(Provided data begins)

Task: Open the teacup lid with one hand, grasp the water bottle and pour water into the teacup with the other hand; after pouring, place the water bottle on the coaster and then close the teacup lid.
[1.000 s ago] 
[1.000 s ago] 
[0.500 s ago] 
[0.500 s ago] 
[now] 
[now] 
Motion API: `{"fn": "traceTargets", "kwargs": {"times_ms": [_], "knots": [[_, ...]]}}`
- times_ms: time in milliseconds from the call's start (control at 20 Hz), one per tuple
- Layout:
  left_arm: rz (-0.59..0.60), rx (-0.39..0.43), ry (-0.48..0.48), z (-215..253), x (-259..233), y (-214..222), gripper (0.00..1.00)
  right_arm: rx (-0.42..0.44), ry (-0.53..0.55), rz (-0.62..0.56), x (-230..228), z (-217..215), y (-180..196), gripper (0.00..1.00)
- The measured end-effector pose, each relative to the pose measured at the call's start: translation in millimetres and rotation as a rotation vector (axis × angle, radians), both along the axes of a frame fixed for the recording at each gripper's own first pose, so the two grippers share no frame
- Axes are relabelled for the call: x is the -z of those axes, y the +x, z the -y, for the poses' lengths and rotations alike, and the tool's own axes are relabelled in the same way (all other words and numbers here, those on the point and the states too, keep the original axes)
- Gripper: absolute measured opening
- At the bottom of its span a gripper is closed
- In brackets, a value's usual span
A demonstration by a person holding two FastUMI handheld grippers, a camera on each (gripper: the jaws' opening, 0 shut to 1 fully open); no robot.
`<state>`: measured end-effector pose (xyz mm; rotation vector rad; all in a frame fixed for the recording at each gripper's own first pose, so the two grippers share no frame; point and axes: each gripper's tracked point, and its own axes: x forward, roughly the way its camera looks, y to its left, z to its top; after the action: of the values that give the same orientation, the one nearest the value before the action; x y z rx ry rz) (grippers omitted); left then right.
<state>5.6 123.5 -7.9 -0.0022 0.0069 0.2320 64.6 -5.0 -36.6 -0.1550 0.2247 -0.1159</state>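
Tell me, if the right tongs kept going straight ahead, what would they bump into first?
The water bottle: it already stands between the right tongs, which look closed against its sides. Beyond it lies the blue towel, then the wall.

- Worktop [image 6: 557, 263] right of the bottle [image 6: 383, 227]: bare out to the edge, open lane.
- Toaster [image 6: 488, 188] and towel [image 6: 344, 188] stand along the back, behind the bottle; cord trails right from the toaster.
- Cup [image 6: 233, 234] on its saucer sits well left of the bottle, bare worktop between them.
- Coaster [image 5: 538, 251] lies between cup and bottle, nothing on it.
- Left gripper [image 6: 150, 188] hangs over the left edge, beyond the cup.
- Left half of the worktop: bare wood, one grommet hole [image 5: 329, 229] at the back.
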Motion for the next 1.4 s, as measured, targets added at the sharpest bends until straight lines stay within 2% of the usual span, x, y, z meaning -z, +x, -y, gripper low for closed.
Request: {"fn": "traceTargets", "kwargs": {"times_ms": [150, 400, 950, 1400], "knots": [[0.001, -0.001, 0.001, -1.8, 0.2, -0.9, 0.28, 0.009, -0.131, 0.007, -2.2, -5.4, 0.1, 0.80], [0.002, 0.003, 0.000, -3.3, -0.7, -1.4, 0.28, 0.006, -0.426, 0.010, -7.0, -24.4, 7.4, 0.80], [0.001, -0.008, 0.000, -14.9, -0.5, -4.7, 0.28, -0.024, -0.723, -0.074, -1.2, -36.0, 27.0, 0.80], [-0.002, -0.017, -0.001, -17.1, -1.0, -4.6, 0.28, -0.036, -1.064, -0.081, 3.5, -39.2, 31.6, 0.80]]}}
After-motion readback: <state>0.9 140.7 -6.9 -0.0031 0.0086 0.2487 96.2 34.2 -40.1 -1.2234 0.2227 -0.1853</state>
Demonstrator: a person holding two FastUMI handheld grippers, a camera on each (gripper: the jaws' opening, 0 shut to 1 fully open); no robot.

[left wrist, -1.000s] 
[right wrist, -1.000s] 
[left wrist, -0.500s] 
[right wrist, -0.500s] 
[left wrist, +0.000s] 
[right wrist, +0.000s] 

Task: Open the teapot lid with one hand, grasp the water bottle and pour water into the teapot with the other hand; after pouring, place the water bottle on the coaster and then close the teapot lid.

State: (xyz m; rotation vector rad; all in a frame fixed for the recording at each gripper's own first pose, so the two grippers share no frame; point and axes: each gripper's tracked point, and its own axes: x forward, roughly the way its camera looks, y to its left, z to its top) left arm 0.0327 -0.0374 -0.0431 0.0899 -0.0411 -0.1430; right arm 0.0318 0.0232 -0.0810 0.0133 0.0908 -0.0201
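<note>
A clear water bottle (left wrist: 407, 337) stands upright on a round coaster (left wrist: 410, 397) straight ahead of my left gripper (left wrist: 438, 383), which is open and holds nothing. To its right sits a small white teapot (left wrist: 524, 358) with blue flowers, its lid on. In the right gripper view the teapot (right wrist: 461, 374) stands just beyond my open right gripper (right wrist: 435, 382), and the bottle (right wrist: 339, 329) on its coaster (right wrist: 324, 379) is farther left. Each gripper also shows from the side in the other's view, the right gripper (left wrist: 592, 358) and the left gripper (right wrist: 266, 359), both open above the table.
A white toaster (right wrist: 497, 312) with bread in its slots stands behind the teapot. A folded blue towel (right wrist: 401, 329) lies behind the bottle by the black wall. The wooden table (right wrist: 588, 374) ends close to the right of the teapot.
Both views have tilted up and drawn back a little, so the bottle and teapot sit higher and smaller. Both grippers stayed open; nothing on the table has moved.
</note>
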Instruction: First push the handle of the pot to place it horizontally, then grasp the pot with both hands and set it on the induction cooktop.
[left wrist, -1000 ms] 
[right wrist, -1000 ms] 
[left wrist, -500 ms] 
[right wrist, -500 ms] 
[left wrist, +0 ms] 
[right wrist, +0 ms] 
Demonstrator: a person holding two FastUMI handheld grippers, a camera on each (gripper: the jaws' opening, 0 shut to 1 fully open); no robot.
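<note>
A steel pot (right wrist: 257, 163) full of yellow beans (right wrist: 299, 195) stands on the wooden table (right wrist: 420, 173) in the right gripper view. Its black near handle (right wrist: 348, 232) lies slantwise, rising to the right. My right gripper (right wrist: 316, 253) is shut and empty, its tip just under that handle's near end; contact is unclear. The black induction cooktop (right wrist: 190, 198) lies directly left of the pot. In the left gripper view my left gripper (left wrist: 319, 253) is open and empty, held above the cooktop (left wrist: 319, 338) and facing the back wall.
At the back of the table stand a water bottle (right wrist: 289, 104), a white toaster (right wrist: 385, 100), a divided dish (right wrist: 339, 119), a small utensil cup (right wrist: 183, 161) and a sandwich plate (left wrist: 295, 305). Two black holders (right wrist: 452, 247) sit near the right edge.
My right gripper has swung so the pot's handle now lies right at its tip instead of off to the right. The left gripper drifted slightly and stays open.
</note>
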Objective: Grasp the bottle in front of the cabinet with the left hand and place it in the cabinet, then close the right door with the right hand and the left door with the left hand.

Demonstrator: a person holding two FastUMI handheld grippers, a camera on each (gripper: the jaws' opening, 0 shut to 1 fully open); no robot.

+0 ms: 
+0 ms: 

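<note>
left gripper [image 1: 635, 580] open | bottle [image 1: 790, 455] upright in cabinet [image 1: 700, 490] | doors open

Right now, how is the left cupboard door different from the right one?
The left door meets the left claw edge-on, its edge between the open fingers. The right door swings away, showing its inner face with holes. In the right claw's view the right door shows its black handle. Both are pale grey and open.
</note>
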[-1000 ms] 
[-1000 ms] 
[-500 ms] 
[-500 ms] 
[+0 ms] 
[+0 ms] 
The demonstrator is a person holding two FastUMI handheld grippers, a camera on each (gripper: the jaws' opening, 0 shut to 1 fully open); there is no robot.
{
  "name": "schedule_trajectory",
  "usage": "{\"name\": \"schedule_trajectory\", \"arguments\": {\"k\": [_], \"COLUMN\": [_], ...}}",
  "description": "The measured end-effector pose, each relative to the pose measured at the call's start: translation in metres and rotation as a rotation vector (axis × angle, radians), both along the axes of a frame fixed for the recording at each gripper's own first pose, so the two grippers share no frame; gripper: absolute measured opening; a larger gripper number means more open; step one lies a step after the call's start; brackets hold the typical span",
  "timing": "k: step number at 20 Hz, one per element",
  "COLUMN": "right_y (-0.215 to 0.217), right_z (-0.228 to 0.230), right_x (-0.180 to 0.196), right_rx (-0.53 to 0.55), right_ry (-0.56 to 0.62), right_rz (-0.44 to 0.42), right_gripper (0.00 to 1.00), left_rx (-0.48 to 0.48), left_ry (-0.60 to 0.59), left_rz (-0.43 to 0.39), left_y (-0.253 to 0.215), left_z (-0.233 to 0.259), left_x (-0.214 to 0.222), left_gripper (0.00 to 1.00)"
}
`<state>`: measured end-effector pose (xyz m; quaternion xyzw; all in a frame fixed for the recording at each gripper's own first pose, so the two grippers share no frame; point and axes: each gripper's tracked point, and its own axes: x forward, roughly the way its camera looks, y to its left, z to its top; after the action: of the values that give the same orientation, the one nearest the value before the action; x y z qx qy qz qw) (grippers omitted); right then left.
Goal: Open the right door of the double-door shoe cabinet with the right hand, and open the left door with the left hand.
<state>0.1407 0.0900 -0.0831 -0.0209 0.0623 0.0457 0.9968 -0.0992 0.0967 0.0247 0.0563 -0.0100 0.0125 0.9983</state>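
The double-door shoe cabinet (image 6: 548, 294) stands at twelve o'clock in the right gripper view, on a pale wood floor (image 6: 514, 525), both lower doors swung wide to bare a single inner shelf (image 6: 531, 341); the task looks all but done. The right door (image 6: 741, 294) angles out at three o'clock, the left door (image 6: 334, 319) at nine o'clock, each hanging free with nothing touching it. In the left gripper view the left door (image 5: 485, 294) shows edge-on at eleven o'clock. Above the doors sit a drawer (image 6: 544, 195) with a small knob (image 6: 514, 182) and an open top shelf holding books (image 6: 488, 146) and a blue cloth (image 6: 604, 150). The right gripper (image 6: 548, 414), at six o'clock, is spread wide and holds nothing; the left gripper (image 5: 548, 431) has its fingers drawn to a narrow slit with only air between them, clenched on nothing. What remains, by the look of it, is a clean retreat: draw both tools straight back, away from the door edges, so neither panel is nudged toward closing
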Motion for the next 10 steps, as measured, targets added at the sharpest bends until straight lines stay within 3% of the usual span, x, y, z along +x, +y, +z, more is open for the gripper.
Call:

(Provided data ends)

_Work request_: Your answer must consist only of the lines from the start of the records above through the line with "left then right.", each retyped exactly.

_Expected answer_:
Task: Open the teacup lid with one hand, grasp the water bottle and pour water into the teacup with the other hand; after pouring, place the water bottle on the coaster and then close the teacup lid.
[1.000 s ago] 
[1.000 s ago] 
[0.500 s ago] 
[0.500 s ago] 
[now] 
[now] 
Motion API: `{"fn": "traceTargets", "kwargs": {"times_ms": [_], "knots": [[_, ...]]}}`
- times_ms: time in milliseconds from the call's start (control at 20 Hz), one per tuple
- Layout:
  left_arm: rz (-0.59..0.60), rx (-0.39..0.43), ry (-0.48..0.48), z (-215..253), x (-259..233), y (-214..222), gripper (0.00..1.00)
  right_arm: rx (-0.42..0.44), ry (-0.53..0.55), rz (-0.62..0.56), x (-230..228), z (-217..215), y (-180..196), gripper (0.00..1.00)
- The measured end-effector pose, each relative to the pose measured at the call's start: translation in millimetres and rotation as a rotation vector (axis × angle, radians), both along the axes of a frame fixed for the recording at each gripper's own first pose, so the two grippers share no frame
- Axes are relabelled for the call: x is the -z of those axes, y the +x, z the -y, for the poses' lengths and rotations alike, and the tool's own axes are relabelled in the same way (all other words and numbers here, those on the point and the states too, keep the original axes)
- Gripper: absolute measured opening
- At the bottom of its span a gripper is closed
- In brackets, a value's usual span
A demonstration by a person holding two FastUMI handheld grippers, a camera on each (gripper: the jaws' opening, 0 shut to 1 fully open); no robot.
`<state>`: measured end-effector pose (xyz mm; rotation vector rad; all in a frame fixed for the recording at each gripper's own first pose, so the two grippers share no frame; point and axes: each gripper's tracked point, and its own axes: x forward, roughly the way its camera looks, y to its left, z to its top; after the action: of the values that give the same orientation, the one nearest the value before the action; x y z rx ry rz) (grippers omitted); left then right.

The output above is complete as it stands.